The work started in 2022 will continue and partners in Turku, Jyväskylä, Oulu and Helsinki will be developing automated ways and generative methods to enrich textual content both from the web and cultural heritage organizations, with the novelty that these will be combined with new computer-vision methods to enrich visual content opening an avenue for enabling multimodal research.

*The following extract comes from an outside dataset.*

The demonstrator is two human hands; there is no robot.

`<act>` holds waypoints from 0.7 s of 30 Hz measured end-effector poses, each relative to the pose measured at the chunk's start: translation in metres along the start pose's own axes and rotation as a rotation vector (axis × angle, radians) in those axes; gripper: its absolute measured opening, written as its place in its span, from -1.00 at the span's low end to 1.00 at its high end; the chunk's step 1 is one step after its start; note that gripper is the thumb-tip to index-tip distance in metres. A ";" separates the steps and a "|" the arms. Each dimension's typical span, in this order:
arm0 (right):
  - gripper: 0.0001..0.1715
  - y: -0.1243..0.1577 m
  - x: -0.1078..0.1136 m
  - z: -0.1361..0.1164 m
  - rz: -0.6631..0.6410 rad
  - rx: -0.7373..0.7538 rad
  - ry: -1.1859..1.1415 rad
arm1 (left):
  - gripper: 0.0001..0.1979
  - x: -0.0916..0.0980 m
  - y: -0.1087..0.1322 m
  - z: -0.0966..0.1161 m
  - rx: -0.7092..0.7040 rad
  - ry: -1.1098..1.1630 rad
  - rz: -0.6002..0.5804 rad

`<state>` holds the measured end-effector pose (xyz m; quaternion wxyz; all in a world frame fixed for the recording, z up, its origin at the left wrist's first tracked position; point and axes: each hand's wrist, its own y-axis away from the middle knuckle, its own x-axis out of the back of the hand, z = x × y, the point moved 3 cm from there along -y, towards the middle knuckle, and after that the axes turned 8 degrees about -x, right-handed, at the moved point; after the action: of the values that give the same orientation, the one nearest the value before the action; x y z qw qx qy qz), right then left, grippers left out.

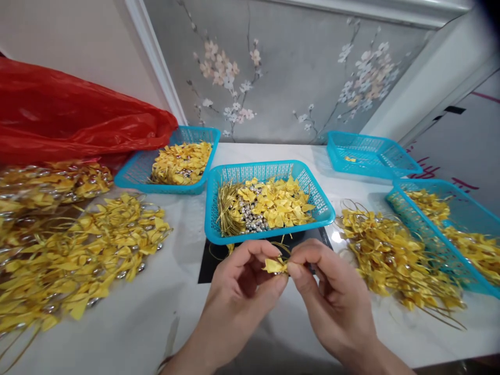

Partners from Jyväskylä have presented their plans for deploying machine-learning models to enrich scanned archival material including basic information on its visual content. Concerning other heritage data, Turku data science group will harmonize metadata from FENNICA and FINNA using FINTO vocabularies, and geolocation to correct inconsistencies and enable a better integration of data from diverse heritage domains. In turn, TurkuNLP group will further their work in enriching textual web-data focusing on identifying and labeling interactional discourse. Concerning the visual, teams from the University of Helsinki, Oulu and Jyväskylä will develop reliable labeling systems for social media and Finna images, as well as streaming media and game streams.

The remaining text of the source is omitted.